Especialista alerta que Páscoa pode intensificar episódios de compulsão alimentar
Especialista alerta que Páscoa pode intensificar episódios de compulsão alimentar
Foto: SHutterstock / Saúde em Dia

Especialistas alertam que o aumento da oferta de doces pode intensificar uma relação emocional fragilizada com a alimentação.

Páscoa pode ser gatilho emocional

O contexto de abundância pode aumentar a pressão emocional. Pessoas que já enfrentam dificuldades com a alimentação tendem a sentir culpa e perda de controle.

"Para muitas pessoas, o chocolate e os encontros em torno da comida não representam apenas prazer, mas também ansiedade, culpa, vazio e perda de controle. Esse período pode intensificar uma relação já fragilizada com o alimento", afirma a psicóloga Dra. Andrea Beltran.

Segundo a Organização Mundial da Saúde, os transtornos alimentares estão entre as condições de saúde mental que mais crescem no mundo. Eles costumam estar associados a ansiedade, depressão e estresse.

Compulsão alimentar e emoções

A compulsão alimentar está frequentemente ligada à dificuldade de regular emoções. A comida passa a ser utilizada como forma de lidar com sentimentos negativos.

"Quando comer deixa de ser uma escolha consciente e passa a funcionar como uma tentativa de aliviar dores internas, estamos diante de um sinal importante. A compulsão alimentar, muitas vezes, não está ligada apenas à fome do corpo, mas a uma fome emocional e simbólica", explica a especialista.

Entre os fatores emocionais associados estão:

  • Estresse.
  • Solidão.
  • Frustração.
  • Ansiedade.
  • Carência afetiva.

Essas emoções podem intensificar o comportamento alimentar impulsivo.

Impactos na saúde física e mental

Além do aspecto emocional, a compulsão alimentar pode trazer consequências para a saúde. Comportamentos desregulados estão associados ao aumento do risco de obesidade e doenças metabólicas.

O ciclo também pode agravar a saúde mental. Culpa e frustração tendem a reforçar novos episódios de compulsão.

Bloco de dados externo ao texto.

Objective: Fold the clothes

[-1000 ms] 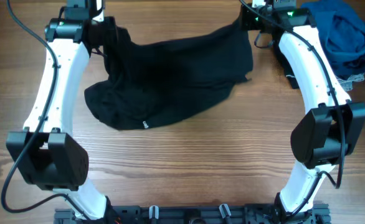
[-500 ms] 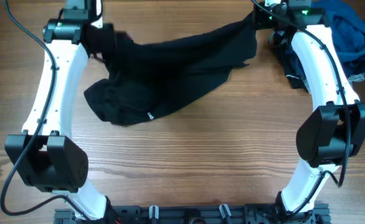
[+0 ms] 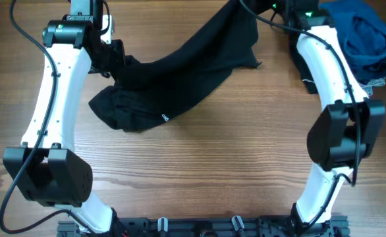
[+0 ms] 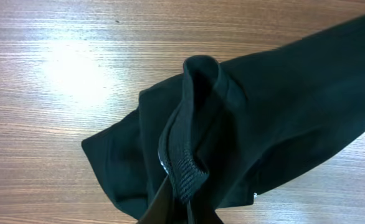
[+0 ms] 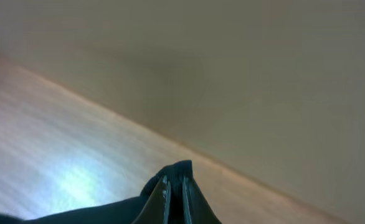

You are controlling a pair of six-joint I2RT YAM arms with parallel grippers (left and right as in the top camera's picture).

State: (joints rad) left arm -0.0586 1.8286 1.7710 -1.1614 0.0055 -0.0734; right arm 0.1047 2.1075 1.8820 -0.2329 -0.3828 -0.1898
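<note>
The black T-shirt (image 3: 180, 62) hangs stretched between my two grippers over the far half of the table, with its lower part bunched on the wood and a small white logo (image 3: 164, 118) showing. My left gripper (image 3: 116, 56) is shut on the ribbed collar (image 4: 185, 165) at the left. My right gripper (image 3: 249, 6) is shut on a fold of black fabric (image 5: 175, 177) at the top edge of the overhead view, lifted high.
A pile of blue, dark and grey garments (image 3: 367, 39) lies at the far right corner, behind the right arm. Bare wooden table (image 3: 206, 171) spreads across the near half. A plain wall (image 5: 263, 68) fills the right wrist view.
My right gripper has risen and moved left toward the far edge, pulling the shirt taut and steeper. My left gripper has dropped slightly toward me. The bunched part shifted a little right.
</note>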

Como lidar com a compulsão nesse período

Buscar apoio psicológico pode ajudar a compreender os gatilhos. O acompanhamento permite desenvolver estratégias mais saudáveis.

"O processo terapêutico ajuda a dar sentido a esse sofrimento. Ao longo desse caminho, a pessoa pode aprender a reconhecer o que sente e diferenciar fome física de fome emocional", afirma Dra. Andrea Beltran.

A especialista também destaca a importância da consciência durante a data. "Talvez seja uma oportunidade de viver esse período com mais consciência, menos culpa e mais escuta interna", conclui.